Increasing each element of a tensor by the predecessor in Tensorflow 2.0
I'll give you a couple of different methods to implement that. I think the most obvious solution is to use tf.scan
:
import tensorflow as tf
def apply_momentum_scan(m, p, axis=0):
# Put axis first
axis = tf.convert_to_tensor(axis, dtype=tf.int32)
perm = tf.concat([[axis], tf.range(axis), tf.range(axis + 1, tf.rank(m))], axis=0)
m_t = tf.transpose(m, perm)
# Do computation
res_t = tf.scan(lambda a, x: a * p + x, m_t)
# Undo transpose
perm_t = tf.concat([tf.range(1, axis + 1), [0], tf.range(axis + 1, tf.rank(m))], axis=0)
return tf.transpose(res_t, perm_t)
However, you can also implement this as a particular matrix product, if you build a matrix of exponential factors:
import tensorflow as tf
def apply_momentum_matmul(m, p, axis=0):
# Put axis first and reshape
m = tf.convert_to_tensor(m)
p = tf.convert_to_tensor(p)
axis = tf.convert_to_tensor(axis, dtype=tf.int32)
perm = tf.concat([[axis], tf.range(axis), tf.range(axis + 1, tf.rank(m))], axis=0)
m_t = tf.transpose(m, perm)
shape_t = tf.shape(m_t)
m_tr = tf.reshape(m_t, [shape_t[0], -1])
# Build factors matrix
r = tf.range(tf.shape(m_tr)[0])
p_tr = tf.linalg.band_part(p ** tf.dtypes.cast(tf.expand_dims(r, 1) - r, p.dtype), -1, 0)
# Do computation
res_tr = p_tr @ m_tr
# Reshape back and undo transpose
res_t = tf.reshape(res_tr, shape_t)
perm_t = tf.concat([tf.range(1, axis + 1), [0], tf.range(axis + 1, tf.rank(m))], axis=0)

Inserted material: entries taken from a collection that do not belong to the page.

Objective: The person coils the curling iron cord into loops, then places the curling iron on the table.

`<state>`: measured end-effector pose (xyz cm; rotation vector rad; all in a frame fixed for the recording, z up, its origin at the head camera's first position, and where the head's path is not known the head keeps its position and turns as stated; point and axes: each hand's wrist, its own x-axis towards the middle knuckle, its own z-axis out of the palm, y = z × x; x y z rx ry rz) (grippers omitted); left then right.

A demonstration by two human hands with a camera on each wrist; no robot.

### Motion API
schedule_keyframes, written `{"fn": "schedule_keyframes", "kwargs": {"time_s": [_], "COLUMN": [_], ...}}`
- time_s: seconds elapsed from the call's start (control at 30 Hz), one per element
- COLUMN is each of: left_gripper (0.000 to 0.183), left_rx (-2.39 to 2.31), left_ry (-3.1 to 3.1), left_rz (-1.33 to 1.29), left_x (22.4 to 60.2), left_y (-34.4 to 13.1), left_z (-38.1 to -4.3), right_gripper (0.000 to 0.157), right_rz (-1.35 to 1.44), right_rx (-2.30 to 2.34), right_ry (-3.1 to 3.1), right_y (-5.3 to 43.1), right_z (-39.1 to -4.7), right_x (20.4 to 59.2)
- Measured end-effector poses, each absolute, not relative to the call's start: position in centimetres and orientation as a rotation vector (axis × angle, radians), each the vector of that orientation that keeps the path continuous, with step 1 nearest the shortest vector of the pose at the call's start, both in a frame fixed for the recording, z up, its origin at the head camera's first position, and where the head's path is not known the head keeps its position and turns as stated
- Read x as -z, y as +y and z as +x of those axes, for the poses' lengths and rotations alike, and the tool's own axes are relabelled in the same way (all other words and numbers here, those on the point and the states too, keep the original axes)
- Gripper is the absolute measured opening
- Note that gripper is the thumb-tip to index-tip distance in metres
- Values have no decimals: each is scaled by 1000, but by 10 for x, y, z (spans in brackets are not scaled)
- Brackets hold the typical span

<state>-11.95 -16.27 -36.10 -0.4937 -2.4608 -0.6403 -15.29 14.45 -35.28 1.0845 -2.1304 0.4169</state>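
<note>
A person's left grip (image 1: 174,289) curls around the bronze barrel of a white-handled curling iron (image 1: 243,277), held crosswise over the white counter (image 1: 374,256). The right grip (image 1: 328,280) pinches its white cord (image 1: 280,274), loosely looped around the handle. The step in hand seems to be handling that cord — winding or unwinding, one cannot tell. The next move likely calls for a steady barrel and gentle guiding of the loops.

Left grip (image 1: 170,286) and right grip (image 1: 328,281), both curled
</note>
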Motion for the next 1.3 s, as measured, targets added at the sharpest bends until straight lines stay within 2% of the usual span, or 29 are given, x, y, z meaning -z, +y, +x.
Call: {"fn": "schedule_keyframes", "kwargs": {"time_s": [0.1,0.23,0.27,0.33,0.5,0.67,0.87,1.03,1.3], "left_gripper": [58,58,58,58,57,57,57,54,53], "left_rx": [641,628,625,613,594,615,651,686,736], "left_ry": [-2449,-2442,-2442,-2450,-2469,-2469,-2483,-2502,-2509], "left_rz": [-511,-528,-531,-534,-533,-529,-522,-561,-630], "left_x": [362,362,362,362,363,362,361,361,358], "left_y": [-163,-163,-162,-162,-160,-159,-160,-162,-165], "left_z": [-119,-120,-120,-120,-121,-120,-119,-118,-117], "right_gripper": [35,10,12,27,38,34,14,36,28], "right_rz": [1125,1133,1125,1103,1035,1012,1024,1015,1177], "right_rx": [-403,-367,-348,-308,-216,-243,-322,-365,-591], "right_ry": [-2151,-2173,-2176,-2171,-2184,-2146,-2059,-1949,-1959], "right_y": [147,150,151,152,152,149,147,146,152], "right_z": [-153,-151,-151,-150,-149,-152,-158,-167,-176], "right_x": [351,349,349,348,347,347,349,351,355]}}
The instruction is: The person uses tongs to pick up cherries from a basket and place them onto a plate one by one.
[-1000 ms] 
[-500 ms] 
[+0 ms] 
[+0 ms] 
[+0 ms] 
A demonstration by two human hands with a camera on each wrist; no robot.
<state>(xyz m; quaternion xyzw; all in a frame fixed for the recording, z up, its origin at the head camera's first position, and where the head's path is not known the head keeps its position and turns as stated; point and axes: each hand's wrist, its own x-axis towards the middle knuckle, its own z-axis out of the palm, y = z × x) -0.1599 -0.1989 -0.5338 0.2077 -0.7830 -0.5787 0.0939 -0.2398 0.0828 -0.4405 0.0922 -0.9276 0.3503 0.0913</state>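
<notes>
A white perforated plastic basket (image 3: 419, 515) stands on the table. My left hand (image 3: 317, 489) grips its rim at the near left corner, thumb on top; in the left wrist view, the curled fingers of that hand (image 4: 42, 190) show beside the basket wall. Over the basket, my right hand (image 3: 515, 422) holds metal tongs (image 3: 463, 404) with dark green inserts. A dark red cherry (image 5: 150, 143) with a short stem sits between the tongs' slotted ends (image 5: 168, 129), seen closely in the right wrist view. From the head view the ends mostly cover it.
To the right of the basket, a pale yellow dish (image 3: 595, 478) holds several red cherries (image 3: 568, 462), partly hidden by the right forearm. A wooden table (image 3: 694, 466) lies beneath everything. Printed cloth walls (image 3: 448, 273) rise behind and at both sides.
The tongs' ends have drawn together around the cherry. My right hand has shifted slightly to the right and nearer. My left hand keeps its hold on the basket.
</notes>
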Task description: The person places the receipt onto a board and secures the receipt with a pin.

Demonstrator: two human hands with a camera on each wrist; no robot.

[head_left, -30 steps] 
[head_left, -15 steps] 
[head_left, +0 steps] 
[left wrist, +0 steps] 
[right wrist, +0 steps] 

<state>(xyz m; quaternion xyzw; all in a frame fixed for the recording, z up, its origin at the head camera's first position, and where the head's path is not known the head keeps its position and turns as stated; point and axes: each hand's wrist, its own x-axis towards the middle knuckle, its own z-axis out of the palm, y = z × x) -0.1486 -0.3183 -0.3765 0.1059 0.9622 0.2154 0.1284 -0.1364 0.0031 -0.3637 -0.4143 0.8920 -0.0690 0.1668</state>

return tf.transpose(res_t, perm_t)
This can also be rewritten to avoid the first transposing (which in TensorFlow is expensive) with tf.tensordot
:
import tensorflow as tf
def apply_momentum_tensordot(m, p, axis=0):
# Put axis first and reshape
m = tf.convert_to_tensor(m)
# Build factors matrix
r = tf.range(tf.shape(m)[axis])
p_mat = tf.linalg.band_part(p ** tf.dtypes.cast(tf.expand_dims(r, 1) - r, p.dtype), -1, 0)
# Do computation
res_t = tf.linalg.tensordot(m, p_mat, axes=[[axis], [1]])
# Transpose
last_dim = tf.rank(res_t) - 1
perm_t = tf.concat([tf.range(axis), [last_dim], tf.range(axis, last_dim)], axis=0)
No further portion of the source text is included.